Daesh in Khorasan Province, which police identified as a suspect in the attack, is based in neighboring Afghanistan’s Nangarhar province and is a rival of the Afghan Taliban and Al-Qaeda.
Pakistani security analyst Mahmood Shah said that breakaway factions of the Pakistani Taliban could also be behind the attack. He said some TTP members have been known to disobey their top leadership to carry out attacks, as have breakaway factions of the group.
Shah said such factions could have perpetrated the attack to cause “confusion, instability and unrest ahead of the elections.”
Female relatives and children wailed and beat their chests at family homes as the dead were taken for funerals, following local customs. Hundreds of men followed the caskets to mosques and open areas for special funeral prayers and then into the hills for burial.
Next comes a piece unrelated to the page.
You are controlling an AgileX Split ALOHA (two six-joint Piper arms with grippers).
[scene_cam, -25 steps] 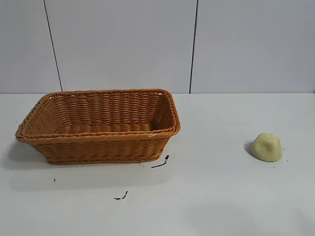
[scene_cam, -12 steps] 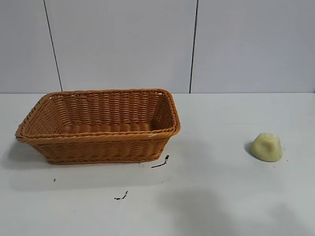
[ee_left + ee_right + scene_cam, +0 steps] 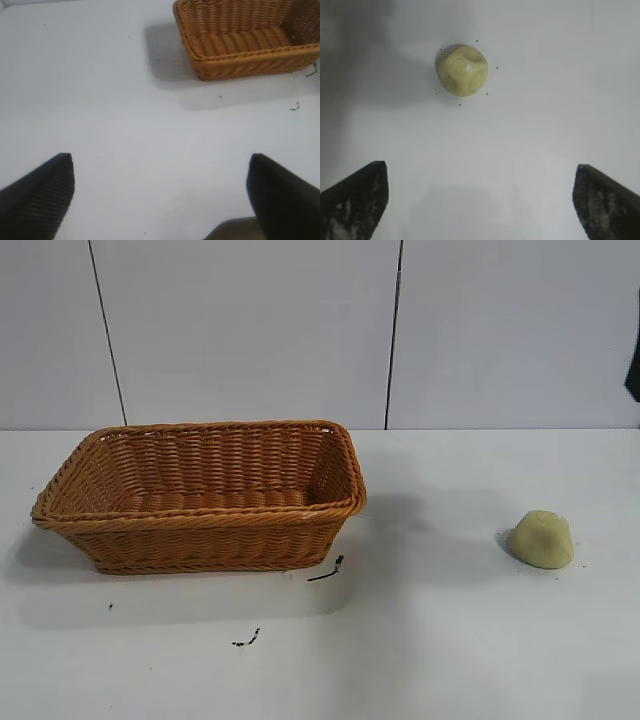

As condolences continued to pour in from across the country, dozens of people who received lesser injuries were discharged from hospital, while the critically wounded were taken to the provincial capital of Peshawar by army helicopters. The death toll continued to rise as some critically wounded people died in hospital, physician Gul Naseeb said.
Gul Akbar, the father of an 11-year-old boy who was wounded in the attack, told The Associated Press that his entire family was in a state of shock after hearing about the bombing Sunday. He said he first went to the scene of the attack, and later found his son Taslim Khan being treated in a hospital in Khar.
“What would I have done if he had also been martyred? Five children died in this barbaric attack, and we want to know what our children did wrong,” he said.
Rehman’s party is preparing to contest elections, which are expected in October or November. Abdul Rasheed, one of the party’s senior leaders, said the bombing was aimed at weakening the party but that “such attacks cannot deter our resolve.”
Rehman’s party is part of Prime Minister Shehbaz Sharif’s coalition government, which came to power in April 2022 by ousting former Prime Minister Imran Khan through a no-confidence vote in the legislature.
Sharif called Rehman to express his condolences and assure the cleric that those who orchestrated the attack would be punished. Khan condemned the bombing Sunday, and the US and Russian embassies in Islamabad also condemned the attack.
The Pakistani Taliban also distanced themselves from the attack, saying that the attack was intended to set Islamists against each other. Zabihullah Mujahid, the spokesman for the Afghan Taliban, wrote in a tweet that “such crimes cannot be justified in any way.”
The bombing came hours before Chinese Vice Premier He Lifeng arrived in Islamabad Monday, where he signed new agreements to boost trade and economic ties to mark a decade of the China-Pakistan Economic Corridor, a sprawling package under which China has invested $10 billion in Pakistan over 10 years, according to Sharif.
“We will not tolerate any obstacles in the way of friendship with China,” Sharif said, as he stood next to He.
Some Chinese nationals have also been targeted by militants in northwestern Pakistan and elsewhere.
Rehman, who has long supported Afghanistan’s Taliban government, survived at least two known bomb attacks in 2011 and 2014, when bombings damaged his car at rallies.
Sunday’s bombing was one of the worst in northwestern Pakistan in the last decade. In 2014, 147 people, mostly schoolchildren, were killed in a Taliban attack on an army-run school in Peshawar.
In January, 74 people were killed in a bombing at a mosque in Peshawar. And in February, more than 100 people, mostly policemen, died in a bombing at a mosque inside a high-security compound housing Peshawar police headquarters.